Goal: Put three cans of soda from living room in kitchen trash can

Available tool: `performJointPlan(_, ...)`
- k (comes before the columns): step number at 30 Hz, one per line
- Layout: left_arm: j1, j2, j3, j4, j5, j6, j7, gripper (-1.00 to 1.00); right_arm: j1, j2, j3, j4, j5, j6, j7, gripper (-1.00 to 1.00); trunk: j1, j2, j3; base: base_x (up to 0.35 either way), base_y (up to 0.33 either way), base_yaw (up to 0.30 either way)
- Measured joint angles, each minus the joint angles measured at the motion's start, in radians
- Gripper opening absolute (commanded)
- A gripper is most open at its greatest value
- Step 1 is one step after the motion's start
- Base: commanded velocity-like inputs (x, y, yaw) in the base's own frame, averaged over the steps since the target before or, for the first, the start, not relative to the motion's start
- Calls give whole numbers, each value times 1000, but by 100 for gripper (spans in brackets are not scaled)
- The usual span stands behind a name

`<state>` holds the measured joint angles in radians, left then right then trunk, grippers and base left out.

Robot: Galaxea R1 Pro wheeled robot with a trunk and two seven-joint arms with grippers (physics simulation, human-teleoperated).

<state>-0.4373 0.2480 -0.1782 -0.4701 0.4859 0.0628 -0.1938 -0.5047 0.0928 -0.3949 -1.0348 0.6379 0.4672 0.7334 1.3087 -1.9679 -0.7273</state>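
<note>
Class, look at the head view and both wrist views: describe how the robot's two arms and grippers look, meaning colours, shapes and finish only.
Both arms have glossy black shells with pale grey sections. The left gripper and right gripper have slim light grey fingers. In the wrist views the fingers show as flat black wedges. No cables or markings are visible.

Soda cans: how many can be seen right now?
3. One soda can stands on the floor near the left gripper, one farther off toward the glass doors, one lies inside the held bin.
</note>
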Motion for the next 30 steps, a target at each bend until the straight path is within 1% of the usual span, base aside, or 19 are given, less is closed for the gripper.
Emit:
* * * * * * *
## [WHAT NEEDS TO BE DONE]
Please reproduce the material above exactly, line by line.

## [WRITTEN SOLUTION]
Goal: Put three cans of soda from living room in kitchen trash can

Available tool: `performJointPlan(_, ...)`
- k (comes before the columns): step number at 30 Hz, one per line
- Layout: left_arm: j1, j2, j3, j4, j5, j6, j7, gripper (-1.00 to 1.00); right_arm: j1, j2, j3, j4, j5, j6, j7, gripper (-1.00 to 1.00); trunk: j1, j2, j3; base: base_x (up to 0.35 either way), base_y (up to 0.33 either way), base_yaw (up to 0.30 either way)
- Measured joint angles, each minus the joint angles measured at the motion's start, in radians
- Gripper opening absolute (commanded)
- A gripper is most open at its greatest value
- Step 1 is one step after the motion's start
- Base: commanded velocity-like inputs (x, y, yaw) in the base's own frame, averaged over the steps since the target before or, for the first, the start, not relative to the motion's start
- Calls give whole numbers, each value times 1000, but by 100 for gripper (spans in brackets are not scaled)
- The usual span stands behind a name

`<state>` holds the measured joint angles in radians, left then right then trunk, grippers and base left out.

Robot: Galaxea R1 Pro wheeled robot with a trunk and two seven-joint arms with grippers (physics simulation, human-teleoperated).

<state>-0.4373 0.2480 -0.1782 -0.4701 0.4859 0.0628 -0.1938 -0.5047 0.0928 -0.3949 -1.0348 0.6379 0.4672 0.7334 1.3087 -1.9679 -0.7273</state>
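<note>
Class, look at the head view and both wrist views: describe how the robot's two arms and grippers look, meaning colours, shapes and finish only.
Both arms have glossy black shells with pale grey sections. The left gripper and right gripper have slim light grey fingers. In the wrist views the fingers show as flat black wedges. No cables or markings are visible.

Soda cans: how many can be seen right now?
3. One soda can stands on the floor near the left gripper, one farther off toward the glass doors, one lies inside the held bin.
</note>
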Motion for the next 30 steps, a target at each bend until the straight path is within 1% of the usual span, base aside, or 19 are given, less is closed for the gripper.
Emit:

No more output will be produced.